Germany Forum delegates hear of benefits of fundamental analysis
Delegates at InvestmentEurope’s recent Frankfurt Fund Selector Forum heard a unified message from fund managers – whether the top-down view is positive or negative, it is the analysis that matters.
Ignis Asset Management head of credit research David Meade said his team’s work on the newly launched Absolute Return Credit fund was intensive and fundamentally-based.
In conducting bottom-up analysis of credit, Meade and his team avoid EM “as we need to be able to ensure we understand the credits we are investing in”.
A key plank of Meade’s activity for Ignis’s Absolute Return Credit fund is pairs trades, using liquid CDS, to engage with 10 to 30 pairs at any one time. His team’s five sector-based analysts put forward a detailed case for pairs candidates, including performance drivers/catalysts, suitable hedge instrument, price targets and time-horizons, the downside case and stop-loss, and expected pay-off from the pair. Each leg of a pair typically inhabits the same broad sector.
Ideas that have been accepted are then sized based on analysis of their historic volatility, and an exit strategy is formed. The overall volatility target is 6% or less.
A hedge ratio for the pair is tailored to eliminate market beta, and calculated from CDS spreads of the pair – including the cost of the hedge. The historic volatility of the pair is calculated based on the ratio.
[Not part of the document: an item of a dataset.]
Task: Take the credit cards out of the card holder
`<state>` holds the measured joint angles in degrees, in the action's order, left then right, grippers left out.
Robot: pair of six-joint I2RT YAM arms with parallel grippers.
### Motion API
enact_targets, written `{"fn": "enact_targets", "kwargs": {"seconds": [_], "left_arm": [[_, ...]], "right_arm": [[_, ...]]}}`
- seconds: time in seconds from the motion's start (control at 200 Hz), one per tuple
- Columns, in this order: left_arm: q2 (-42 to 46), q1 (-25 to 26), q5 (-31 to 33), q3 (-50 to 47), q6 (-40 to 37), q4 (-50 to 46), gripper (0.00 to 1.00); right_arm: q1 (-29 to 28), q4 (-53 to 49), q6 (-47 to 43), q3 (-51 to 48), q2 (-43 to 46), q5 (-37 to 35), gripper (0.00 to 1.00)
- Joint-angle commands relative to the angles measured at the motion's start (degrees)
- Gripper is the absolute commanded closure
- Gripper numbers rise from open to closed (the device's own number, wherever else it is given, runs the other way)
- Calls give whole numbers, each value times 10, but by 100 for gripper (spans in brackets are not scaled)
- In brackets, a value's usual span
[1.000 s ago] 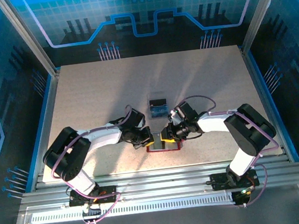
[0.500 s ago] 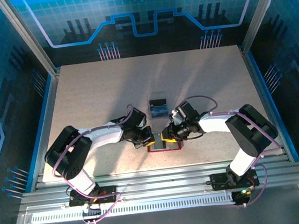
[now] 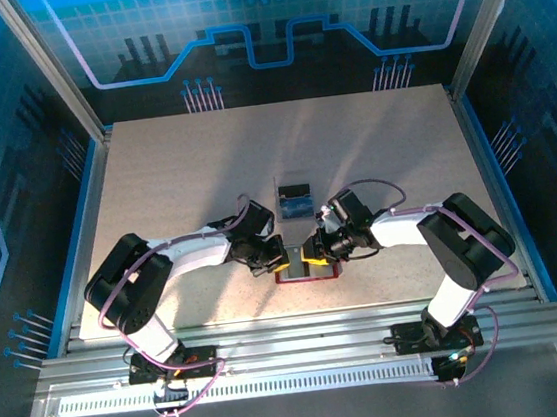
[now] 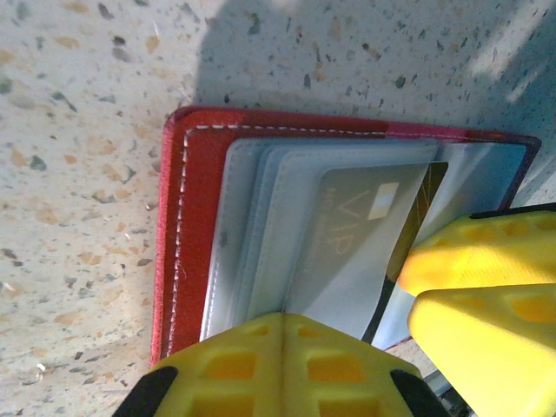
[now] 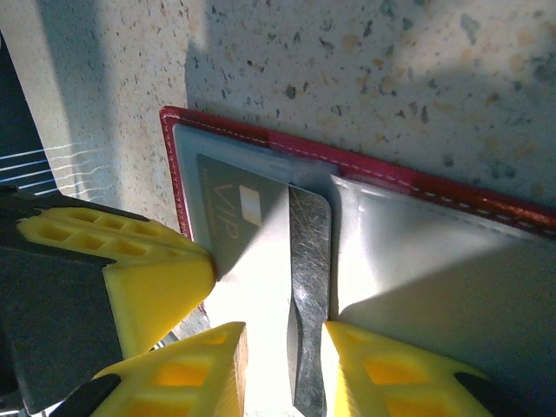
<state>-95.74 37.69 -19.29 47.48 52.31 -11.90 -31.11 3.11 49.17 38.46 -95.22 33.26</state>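
On the card holder (image 4: 187, 226), lying open and flat on the table (image 3: 175, 180), both grippers meet. Here the left gripper (image 4: 282, 369) has its fingers closed together, tips bearing on the near edge of the holder's grey pocket leaves, seemingly pinning it. Beside it, the right gripper (image 5: 282, 378) keeps a narrow gap between its fingers, astride the end of a greyish VIP card (image 5: 230, 213) in one pocket; no firm pinch shows. A blue card (image 3: 297, 207) and a dark card (image 3: 294, 184) lie just beyond the holder.

The cards look light, stiff and slick, snug in soft sleeves. The exposed short end is the place to pinch, pulling straight along the pocket, since the light holder would likely slide unless pinned.

Glare whitens the sleeves and fingers cover the holder's near edge. Whether the dark strip beside the VIP card is a second card I cannot tell.
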Motion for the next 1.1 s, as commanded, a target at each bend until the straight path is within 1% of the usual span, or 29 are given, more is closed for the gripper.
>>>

A maximum position is sized to one month’s standard deviation of the historic volatility of the pair. Meade said using pairs can help ‘immunise’ a strategy from broad market moves.
The strategy launched in July also employs two stop-loss levels for trades. At a 25bp loss the position will be reviewed, and at 50bps it will be cut completely, though Meade notes this has not yet happened.
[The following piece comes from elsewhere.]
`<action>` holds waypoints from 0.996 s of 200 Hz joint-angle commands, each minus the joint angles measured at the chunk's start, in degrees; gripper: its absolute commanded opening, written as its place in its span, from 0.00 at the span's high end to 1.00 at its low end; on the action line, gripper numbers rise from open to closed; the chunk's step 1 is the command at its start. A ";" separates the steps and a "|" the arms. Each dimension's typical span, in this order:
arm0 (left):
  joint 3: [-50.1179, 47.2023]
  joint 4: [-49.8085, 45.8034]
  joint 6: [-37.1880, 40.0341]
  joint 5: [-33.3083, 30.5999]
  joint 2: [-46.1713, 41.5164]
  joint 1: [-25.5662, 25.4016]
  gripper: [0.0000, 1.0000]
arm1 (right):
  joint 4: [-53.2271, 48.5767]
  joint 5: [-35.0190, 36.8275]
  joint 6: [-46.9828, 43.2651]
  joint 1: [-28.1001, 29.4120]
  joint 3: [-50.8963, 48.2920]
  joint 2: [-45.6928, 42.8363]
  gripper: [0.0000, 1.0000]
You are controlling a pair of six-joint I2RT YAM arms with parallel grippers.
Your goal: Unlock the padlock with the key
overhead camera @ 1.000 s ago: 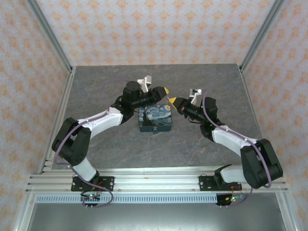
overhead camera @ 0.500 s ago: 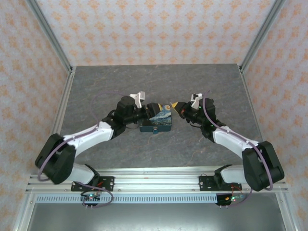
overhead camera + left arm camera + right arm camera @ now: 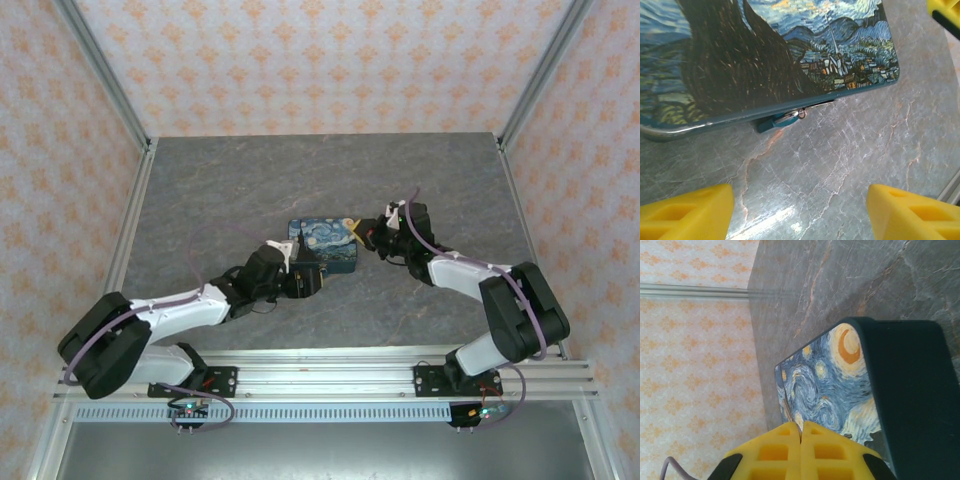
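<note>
The padlock (image 3: 782,120), small and teal with a silver shackle, hangs at the front edge of the swirl-print box (image 3: 765,55). My left gripper (image 3: 800,210) is open, with its yellow fingers (image 3: 685,212) wide apart over bare table just in front of the padlock. From above, the left gripper (image 3: 316,277) sits low at the box's (image 3: 322,238) front side. My right gripper (image 3: 801,435) is shut above the box lid (image 3: 830,385), and a thin metal sliver, the key (image 3: 799,426), is pinched edge-on between its tips. It hovers at the box's right rear corner (image 3: 356,232).
The grey marble table (image 3: 220,190) is fenced by aluminium posts and patterned walls. One yellow finger of the right gripper (image 3: 946,14) pokes into the upper right corner of the left wrist view.
The left arm swung from behind the box's left side down to its front and its jaws widened. The right gripper dropped lower and closer to the box's right rear corner.
</note>
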 commanded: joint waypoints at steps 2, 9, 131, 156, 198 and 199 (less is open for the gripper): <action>-0.27 5.52 2.73 -2.39 2.66 -0.39 0.30 | 2.84 -0.15 0.26 0.53 1.64 0.77 1.00; -0.17 6.48 2.86 -2.34 3.57 -0.45 0.30 | 2.85 -0.05 0.12 0.55 1.55 1.04 1.00; 1.26 21.94 5.16 -6.78 19.33 -0.47 0.38 | 1.60 0.40 -1.72 0.53 3.04 5.25 1.00; 2.50 23.58 6.09 -6.89 22.05 -0.54 0.40 | 1.12 0.26 -2.05 0.52 3.64 6.07 1.00; 4.87 26.00 6.40 -6.21 25.54 -0.71 0.40 | 0.66 -0.39 -2.47 0.18 4.62 7.72 1.00; 4.98 26.06 6.34 -6.16 25.63 -0.72 0.40 | 0.66 -0.35 -2.52 0.17 4.62 7.75 1.00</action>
He added: “There is no yield curve or duration exposure in the strategy, so you get away from the beta risk, which you do not want in these kinds of markets.”
Ignis requires at least two quotes for each CDS, and has relationships with up to 10 CDS dealers.
Analysis of a paper portfolio’s performance from August 2011 to July 2012, then of the Absolute Return Credit fund to 28 September, showed returns had nil or negative correlation to MSCI World Index, the Citigroup European Government Bond Index, iBoxx Non Gilt, iBoxx Non Sovereign and the JPM Emerging Market Bond Index.
Marc Bataillon, head of European equities at Lombard Odier Investment Managers, acknowledged headlines around Europe have made for dispiriting reading, but added: “Europe’s sheer size makes it an attractive region for investing in.”
The eurozone population of 332 million exceeds that of the US (331 million), while its $15trn GDP rivals the US.
Investing domestically, Europe offers world-class companies, such as Nestlé, SAP and LVMH, “but if you want emerging market exposure, Europe is a great way to invest in emerging market growth with Western-style management and shareholder friendliness”, he said.
Bataillon added it was equally important to know what does not justify investment. Here he highlighted businesses whose development is unpredictable – such as banks – or whose balance sheets are “difficult to penetrate”, such as insurers.
The long-only LOF Europe High Conviction portfolio of 30 to 40 equally weighted positions is constructed around three distinct categories, “so as to aggregate positions that will not correlate strongly”. The groupings are of high-quality companies such as Nestle; corporate event candidates such as Puma; and high-growth companies such as LVMH.
Bataillon follows a strict discipline of avoiding certain sectors, including making “any investment revolving around the price of an underlying commodity”. This excludes oil, oil services and miners from his universe.
Although the basis of his team’s analysis is fundamental, Bataillon acknowledged the importance of top-down macro analysis, too.
He therefore monitors Europe’s general economic backdrop, government and/or central bank intervention in the economy, and any obstacles to supply and demand at a sector level. At a company level, he avoids companies “in the midst of a transformational turnaround in operations [or] in financial distress and/or massively leveraged equity plays [and] value traps when identifiable and/or very illiquid securities”.
His team also avoids “momentum trades crowded with fast money investors” and where there is the risk, or reality, of “significant government intervention in corporate governance, units sold or pricing”.
Clients in the high conviction fund have made 48.2% from its December 1997 launch to October 2012, about 10% above MSCI Europe.